Typically, the immunogenicity of potential vaccines is assessed in individual lab analyses, which aim to see whether biomarkers of immune response - such as antibodies and T-cell responses - are produced after clinical trial volunteers receive a dose, or doses, of the vaccine candidate.
But with more than 320 COVID-19 vaccine candidates in the works, Saville said, the many differences in data collection and evaluation methods are an issue.
As well as potential variations in markers of immunity, there are differences in how and where samples are collected, transported and stored - all of which can impact the quality and usefulness of the data produced, and make comparisons tricky.

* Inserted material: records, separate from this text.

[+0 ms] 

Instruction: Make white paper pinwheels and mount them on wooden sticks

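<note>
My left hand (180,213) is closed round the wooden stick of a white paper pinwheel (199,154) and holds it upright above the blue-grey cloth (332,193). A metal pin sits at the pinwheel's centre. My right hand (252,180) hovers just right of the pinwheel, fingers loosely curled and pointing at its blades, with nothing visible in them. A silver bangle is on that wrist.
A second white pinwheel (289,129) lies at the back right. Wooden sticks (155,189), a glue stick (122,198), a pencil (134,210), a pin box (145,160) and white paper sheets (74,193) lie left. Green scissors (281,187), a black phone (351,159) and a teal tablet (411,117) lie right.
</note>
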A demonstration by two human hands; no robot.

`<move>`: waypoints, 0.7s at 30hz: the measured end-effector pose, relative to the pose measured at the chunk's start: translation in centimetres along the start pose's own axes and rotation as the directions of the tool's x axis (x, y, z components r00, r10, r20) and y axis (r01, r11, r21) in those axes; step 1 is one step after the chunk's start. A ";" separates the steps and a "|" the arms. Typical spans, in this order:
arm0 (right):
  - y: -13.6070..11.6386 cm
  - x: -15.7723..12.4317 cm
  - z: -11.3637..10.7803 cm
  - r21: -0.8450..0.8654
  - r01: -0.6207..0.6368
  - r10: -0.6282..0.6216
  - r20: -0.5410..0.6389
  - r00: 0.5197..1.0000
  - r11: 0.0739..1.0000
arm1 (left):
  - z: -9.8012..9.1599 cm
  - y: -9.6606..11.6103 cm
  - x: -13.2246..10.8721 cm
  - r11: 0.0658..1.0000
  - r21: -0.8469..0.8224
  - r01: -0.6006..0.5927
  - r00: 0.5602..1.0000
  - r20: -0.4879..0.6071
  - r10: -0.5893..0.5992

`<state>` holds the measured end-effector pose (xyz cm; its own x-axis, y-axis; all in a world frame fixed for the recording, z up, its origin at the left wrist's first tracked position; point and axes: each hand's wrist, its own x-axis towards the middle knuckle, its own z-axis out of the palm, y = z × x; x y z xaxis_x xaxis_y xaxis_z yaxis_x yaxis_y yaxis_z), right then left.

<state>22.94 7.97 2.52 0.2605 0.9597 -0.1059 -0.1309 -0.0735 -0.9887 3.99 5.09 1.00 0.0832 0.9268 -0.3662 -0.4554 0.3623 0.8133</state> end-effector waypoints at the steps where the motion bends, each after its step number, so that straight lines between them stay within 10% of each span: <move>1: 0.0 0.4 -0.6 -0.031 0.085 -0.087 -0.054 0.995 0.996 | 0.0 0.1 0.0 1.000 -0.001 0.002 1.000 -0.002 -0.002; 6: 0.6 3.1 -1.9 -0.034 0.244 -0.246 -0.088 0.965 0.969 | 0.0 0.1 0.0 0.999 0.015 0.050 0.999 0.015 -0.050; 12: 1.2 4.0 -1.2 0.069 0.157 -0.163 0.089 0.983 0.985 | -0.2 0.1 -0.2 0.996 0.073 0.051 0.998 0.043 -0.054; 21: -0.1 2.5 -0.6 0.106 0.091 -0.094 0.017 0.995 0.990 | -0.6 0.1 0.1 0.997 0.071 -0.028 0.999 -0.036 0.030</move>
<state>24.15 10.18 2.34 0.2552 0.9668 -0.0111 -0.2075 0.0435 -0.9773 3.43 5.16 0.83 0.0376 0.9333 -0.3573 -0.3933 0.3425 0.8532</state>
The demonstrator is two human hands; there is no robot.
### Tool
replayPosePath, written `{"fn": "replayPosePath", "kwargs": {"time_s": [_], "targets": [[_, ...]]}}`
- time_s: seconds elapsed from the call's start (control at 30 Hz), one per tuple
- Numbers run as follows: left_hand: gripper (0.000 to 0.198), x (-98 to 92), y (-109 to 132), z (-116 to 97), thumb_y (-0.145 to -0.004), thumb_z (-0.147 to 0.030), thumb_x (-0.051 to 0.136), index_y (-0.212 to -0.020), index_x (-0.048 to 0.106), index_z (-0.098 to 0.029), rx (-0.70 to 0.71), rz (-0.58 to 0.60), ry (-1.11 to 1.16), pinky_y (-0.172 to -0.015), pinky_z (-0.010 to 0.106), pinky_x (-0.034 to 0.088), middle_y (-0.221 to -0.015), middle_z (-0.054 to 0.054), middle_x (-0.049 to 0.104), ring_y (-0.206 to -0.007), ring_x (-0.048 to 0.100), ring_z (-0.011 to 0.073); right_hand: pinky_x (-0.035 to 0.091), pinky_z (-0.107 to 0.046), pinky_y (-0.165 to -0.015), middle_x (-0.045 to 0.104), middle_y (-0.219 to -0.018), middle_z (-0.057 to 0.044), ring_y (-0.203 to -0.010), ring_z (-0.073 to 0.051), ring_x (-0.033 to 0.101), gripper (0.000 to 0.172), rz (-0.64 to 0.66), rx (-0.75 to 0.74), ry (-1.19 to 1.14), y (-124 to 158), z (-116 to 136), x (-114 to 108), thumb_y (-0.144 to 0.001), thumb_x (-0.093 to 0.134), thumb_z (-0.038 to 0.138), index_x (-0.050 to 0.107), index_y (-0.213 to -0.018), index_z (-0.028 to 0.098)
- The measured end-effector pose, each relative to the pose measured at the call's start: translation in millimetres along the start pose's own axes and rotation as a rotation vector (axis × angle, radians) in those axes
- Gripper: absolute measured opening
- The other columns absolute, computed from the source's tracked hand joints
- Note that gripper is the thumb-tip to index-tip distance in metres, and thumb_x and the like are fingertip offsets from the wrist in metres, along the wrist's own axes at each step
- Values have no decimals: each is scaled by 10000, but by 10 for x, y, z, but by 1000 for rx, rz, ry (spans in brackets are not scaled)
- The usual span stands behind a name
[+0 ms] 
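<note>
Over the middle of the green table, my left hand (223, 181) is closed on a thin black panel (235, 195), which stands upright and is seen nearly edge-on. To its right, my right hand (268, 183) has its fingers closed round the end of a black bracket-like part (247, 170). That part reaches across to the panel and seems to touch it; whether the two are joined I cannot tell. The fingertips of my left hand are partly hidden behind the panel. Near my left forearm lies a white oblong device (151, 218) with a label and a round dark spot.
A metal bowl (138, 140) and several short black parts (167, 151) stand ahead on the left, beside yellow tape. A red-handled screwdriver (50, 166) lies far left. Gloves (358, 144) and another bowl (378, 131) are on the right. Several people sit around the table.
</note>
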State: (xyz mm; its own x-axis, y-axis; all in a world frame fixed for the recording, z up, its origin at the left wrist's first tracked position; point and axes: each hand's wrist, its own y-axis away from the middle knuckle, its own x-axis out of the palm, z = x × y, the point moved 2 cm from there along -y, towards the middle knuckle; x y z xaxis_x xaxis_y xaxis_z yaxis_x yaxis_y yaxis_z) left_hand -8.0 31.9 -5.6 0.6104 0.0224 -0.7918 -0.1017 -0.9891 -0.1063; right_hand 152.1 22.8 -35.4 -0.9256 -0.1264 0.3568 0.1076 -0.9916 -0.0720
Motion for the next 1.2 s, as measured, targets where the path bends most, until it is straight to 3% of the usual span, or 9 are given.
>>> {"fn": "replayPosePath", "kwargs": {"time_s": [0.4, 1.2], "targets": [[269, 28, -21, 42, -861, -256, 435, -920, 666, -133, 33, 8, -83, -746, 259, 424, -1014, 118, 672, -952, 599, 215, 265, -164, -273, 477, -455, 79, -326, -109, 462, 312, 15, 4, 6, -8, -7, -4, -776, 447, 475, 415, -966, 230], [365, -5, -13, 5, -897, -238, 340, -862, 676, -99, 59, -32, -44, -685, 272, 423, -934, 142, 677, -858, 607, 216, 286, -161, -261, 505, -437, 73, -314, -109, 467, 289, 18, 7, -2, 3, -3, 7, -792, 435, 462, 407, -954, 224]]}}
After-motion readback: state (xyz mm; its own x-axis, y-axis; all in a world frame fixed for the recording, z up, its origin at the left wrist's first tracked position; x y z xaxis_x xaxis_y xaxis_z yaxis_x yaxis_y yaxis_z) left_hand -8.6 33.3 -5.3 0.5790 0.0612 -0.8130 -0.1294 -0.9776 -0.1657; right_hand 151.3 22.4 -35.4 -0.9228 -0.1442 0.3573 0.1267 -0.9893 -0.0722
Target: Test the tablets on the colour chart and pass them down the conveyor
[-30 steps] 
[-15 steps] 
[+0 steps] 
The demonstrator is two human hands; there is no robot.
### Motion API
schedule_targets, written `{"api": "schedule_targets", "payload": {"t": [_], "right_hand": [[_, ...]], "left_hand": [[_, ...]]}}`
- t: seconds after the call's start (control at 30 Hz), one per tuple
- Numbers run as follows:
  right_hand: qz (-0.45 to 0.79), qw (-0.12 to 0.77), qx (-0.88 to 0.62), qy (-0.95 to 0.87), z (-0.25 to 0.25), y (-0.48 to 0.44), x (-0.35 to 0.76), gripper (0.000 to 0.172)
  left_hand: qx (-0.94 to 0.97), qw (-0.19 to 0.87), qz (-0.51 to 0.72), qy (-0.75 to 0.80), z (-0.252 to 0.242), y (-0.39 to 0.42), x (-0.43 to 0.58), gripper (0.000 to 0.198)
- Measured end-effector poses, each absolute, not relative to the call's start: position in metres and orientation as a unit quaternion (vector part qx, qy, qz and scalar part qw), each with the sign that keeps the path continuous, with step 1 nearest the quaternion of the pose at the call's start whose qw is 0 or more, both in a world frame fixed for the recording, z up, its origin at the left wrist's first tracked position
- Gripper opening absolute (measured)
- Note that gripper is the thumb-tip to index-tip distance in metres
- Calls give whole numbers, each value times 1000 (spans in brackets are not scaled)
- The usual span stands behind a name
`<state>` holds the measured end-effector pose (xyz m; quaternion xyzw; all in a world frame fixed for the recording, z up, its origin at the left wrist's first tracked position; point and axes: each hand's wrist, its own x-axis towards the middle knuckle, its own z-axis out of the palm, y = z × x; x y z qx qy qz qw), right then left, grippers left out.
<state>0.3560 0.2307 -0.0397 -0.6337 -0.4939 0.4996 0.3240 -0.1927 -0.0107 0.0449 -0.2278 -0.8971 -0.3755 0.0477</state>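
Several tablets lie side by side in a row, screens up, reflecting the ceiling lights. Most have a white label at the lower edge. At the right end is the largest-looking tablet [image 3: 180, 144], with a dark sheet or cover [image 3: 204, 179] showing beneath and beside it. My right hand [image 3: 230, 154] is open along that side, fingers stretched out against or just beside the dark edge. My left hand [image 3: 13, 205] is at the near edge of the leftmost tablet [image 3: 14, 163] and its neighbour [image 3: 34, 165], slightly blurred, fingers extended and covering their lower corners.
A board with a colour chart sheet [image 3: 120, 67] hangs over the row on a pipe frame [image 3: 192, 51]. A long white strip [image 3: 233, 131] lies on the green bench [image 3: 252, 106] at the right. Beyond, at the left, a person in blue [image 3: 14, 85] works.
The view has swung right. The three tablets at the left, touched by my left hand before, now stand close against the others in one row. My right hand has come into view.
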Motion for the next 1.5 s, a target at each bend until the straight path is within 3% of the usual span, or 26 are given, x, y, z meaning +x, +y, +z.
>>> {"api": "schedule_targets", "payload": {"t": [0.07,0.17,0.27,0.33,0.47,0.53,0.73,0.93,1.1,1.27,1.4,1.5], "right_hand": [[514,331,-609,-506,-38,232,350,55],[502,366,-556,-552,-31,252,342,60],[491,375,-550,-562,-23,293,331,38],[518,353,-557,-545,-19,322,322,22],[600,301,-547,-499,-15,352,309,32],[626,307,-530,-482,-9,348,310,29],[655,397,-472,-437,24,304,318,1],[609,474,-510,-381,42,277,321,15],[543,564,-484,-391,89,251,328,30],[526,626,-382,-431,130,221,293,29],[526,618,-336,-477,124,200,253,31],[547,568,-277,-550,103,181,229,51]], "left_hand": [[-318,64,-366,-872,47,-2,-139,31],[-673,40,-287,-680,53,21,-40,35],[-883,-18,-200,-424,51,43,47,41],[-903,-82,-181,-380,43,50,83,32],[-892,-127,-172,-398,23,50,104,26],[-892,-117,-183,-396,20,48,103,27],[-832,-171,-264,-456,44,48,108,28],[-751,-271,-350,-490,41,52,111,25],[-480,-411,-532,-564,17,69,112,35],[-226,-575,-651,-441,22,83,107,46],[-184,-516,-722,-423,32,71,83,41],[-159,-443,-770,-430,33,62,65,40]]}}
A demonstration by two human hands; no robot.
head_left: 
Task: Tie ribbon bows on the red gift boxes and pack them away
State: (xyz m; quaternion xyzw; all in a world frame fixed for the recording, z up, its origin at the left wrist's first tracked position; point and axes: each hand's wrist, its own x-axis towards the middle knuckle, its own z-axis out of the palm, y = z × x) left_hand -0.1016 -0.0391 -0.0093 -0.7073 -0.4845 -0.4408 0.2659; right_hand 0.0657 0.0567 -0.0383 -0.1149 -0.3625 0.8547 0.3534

And with a range of different vaccine technologies being explored - from viral vector vaccines to ones based on messenger RNA - standard evaluation of their true potential "becomes very complex", she said.
"With hundreds of COVID-19 vaccines in development ... it's essential that we have a system that can reliably evaluate and compare the immune response of candidates currently undergoing testing," she said.
By centralising the analysis in a lab network, much of what Saville called the "inter-laboratory variability" can be removed, allowing for head-to-head comparisons.
CEPI says all developers of potential COVID-19 vaccines can use the centralised lab network for free to assess their candidates against a common protocol. For now, the network will assess samples from early-stage vaccine candidate testing and first and second stage human trials, but CEPI said it hoped to expand its capacity to late stage (Phase III) trial data in the coming months.
Results produced by the network will be sent back to the developer, with neither CEPI nor the network owning the data.
CEPI itself is co-funding nine of the potential COVID-19 vaccines in development, including candidates from Moderna, AstraZeneca, Novavax (NASDAQ: NVAX) and CureVac.